The advantages of utilizing adapters to enhance LLMs embody higher alignment between novel modality representations in a data-efficient approach. Since many pre-trained embedding, language, and diffusion fashions can be found in at this time’s AI panorama, one can readily fuse fashions primarily based on their wants. Notable examples from the open-source neighborhood are LLaVA, LLaMA 3.2 Imaginative and prescient, Flamingo, MiniGPT4, Janus, Mini-Omni2, and IDEFICS [3][5][7][8].

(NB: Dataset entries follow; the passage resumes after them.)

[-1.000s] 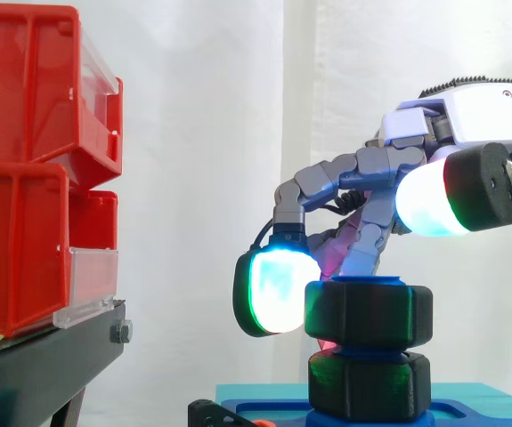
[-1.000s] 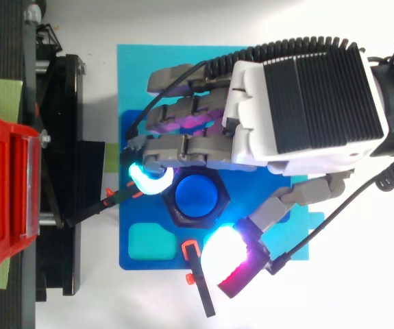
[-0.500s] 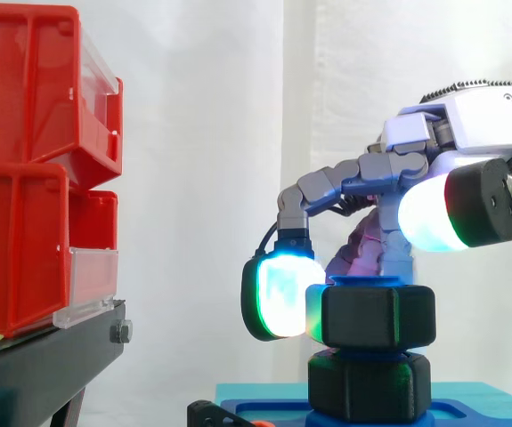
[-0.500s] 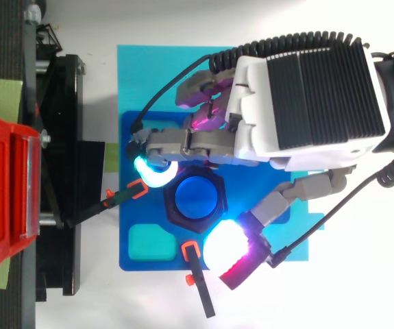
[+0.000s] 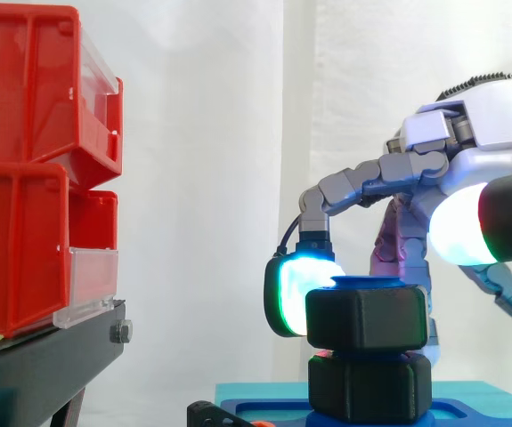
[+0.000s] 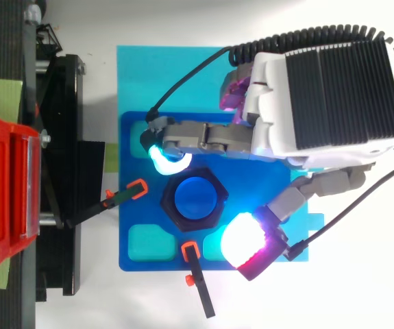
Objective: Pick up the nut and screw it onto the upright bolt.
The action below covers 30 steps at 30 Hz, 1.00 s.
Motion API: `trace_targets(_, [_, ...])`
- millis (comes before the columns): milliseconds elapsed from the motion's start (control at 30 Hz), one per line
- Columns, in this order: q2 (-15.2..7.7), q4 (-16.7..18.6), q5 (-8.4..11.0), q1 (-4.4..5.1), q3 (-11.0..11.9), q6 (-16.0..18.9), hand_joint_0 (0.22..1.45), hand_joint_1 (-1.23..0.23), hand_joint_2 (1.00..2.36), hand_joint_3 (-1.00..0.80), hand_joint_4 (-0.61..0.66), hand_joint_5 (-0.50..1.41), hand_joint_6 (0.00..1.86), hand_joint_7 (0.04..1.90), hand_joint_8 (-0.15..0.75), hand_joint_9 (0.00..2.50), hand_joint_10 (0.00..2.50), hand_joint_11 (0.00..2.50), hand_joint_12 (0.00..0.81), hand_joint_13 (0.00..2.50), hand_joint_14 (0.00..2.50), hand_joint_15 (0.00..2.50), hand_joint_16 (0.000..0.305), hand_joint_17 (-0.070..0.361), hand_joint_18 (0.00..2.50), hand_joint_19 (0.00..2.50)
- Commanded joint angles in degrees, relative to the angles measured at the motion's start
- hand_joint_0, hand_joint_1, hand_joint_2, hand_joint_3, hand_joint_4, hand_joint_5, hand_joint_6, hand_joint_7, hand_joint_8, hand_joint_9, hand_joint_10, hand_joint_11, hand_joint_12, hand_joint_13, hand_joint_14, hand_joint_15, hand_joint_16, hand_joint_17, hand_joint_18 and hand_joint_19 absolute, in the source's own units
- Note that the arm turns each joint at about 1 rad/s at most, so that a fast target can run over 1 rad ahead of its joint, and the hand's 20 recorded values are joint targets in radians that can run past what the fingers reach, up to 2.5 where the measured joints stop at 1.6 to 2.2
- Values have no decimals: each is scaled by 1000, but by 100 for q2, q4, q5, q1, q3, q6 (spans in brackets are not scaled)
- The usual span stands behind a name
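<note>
Robot hand withdrawn; nut on bolt

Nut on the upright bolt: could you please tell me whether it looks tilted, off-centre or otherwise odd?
Nothing stands out. In the side view the black nut sits level on the blue bolt, just above the black hex piece at the bolt's foot. From the top it is centred round the bolt.

The hand is hovering at the frame's right, its glowing fingertips spreading to the upper left and lower right of the black nut, which is sitting around the blue bolt mid-frame.
</note>
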Motion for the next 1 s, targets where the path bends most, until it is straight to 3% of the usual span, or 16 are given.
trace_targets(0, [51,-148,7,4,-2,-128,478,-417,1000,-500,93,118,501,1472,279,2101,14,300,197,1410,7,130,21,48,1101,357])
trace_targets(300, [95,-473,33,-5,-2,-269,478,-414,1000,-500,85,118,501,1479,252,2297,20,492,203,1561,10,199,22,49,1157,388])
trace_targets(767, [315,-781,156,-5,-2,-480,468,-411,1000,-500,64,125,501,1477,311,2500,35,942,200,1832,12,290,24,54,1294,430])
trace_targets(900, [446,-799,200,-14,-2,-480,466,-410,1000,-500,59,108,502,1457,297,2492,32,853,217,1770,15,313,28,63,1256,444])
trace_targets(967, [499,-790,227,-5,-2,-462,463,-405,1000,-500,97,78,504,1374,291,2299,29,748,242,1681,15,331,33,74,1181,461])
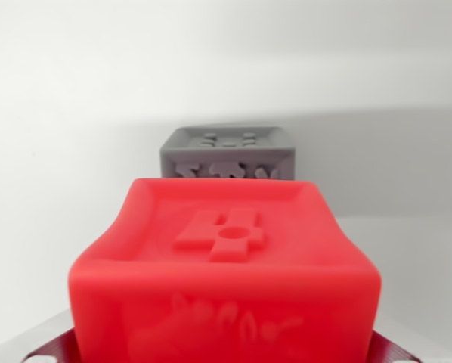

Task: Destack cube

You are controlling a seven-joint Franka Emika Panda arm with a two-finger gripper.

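- The wrist view looks forward and slightly down, very near a red cube that fills the lower frame.
- A grey cube sits beyond it, seemingly on the pale surface.

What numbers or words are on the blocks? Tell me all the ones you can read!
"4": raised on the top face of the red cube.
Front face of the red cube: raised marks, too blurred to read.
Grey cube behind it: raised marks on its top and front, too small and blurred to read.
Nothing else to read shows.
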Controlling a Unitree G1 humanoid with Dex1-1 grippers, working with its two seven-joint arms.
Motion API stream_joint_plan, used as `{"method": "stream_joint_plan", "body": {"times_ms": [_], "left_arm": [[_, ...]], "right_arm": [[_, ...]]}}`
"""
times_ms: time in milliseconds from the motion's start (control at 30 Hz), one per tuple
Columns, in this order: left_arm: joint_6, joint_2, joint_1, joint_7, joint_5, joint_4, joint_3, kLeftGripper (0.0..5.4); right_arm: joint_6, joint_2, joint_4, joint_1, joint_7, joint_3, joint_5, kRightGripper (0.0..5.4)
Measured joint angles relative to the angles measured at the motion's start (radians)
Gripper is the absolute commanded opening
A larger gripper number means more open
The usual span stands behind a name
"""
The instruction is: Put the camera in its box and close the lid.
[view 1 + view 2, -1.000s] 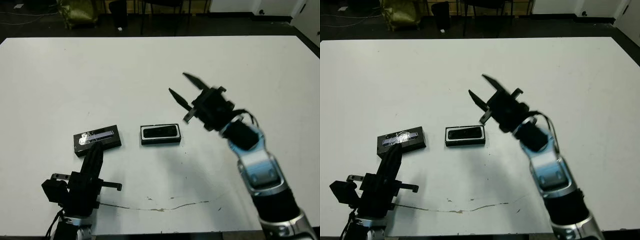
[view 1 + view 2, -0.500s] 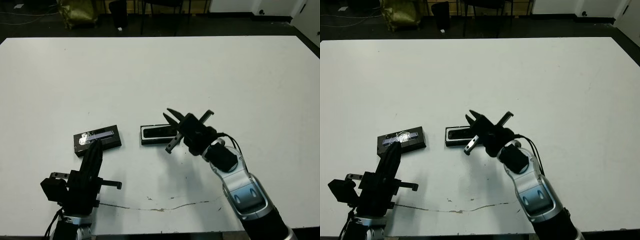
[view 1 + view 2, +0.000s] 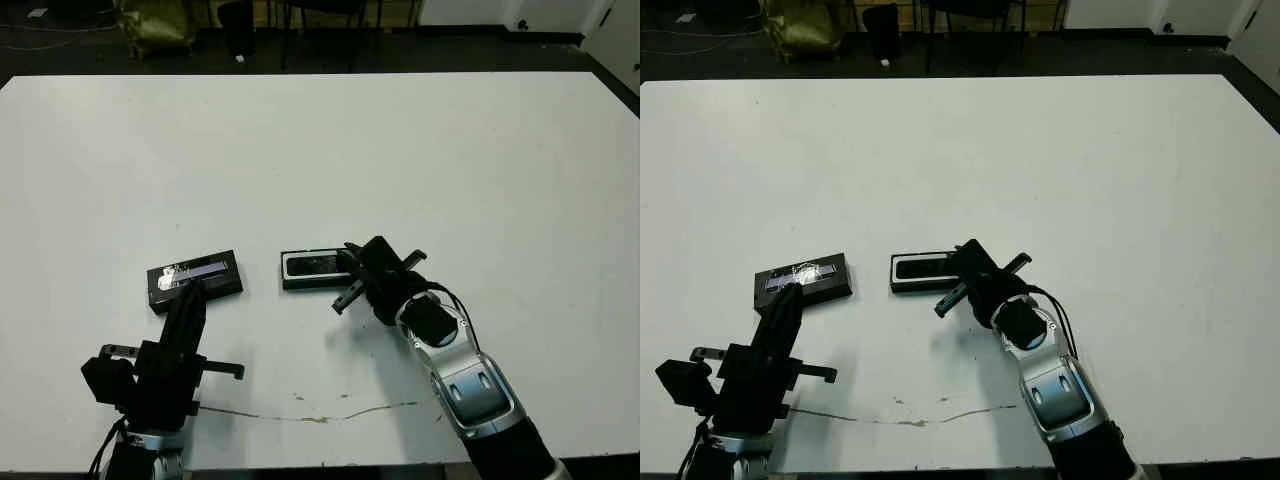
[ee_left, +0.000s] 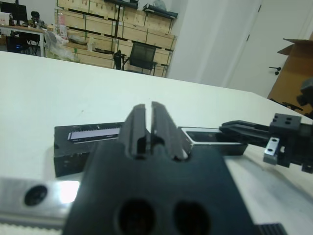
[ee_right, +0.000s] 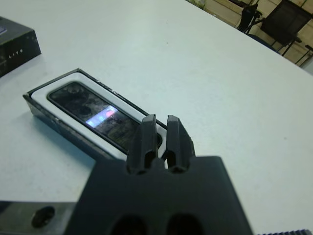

Nevertheless, this information effectivity comes at a value. Identical to how adapter-based fine-tuning approaches (e.g. LoRA) can solely nudge an LLM up to now, the identical holds on this context. Moreover, pasting varied encoders and decoders to an LLM could lead to overly difficult mannequin architectures.
The ultimate option to make an LLM multimodal is by incorporating a number of modalities on the pre-training stage. This works by including modality-specific tokenizers (somewhat than pre-trained encoder/decoder fashions) to the mannequin structure and increasing the embedding layer to accommodate new modalities [9].
Whereas this strategy comes with considerably better technical challenges and computational necessities, it allows the seamless integration of a number of modalities right into a shared idea house, unlocking higher reasoning capabilities and efficiencies [10].
The preeminent instance of this unified strategy is (presumably) GPT-4o, which processes textual content, picture, and audio inputs to allow expanded reasoning capabilities at sooner inference instances than earlier variations of GPT-4. Different fashions that observe this strategy embody Gemini, Emu3, BLIP, and Chameleon [9][10].
Coaching these fashions sometimes entails multi-step pre-training on a set of (multimodal) duties, similar to language modeling, text-image contrastive studying, text-to-video technology, and others [7][9][10].
With a fundamental understanding of how LLM-based multimodal fashions work beneath the hood, let’s see what we will do with them. Right here, I’ll use LLaMA 3.2 Imaginative and prescient to carry out varied image-to-text duties.
To run this instance, download Ollama and its Python library. This allows the mannequin to run domestically i.e. no want for exterior API calls.
The instance code is freely accessible on GitHub.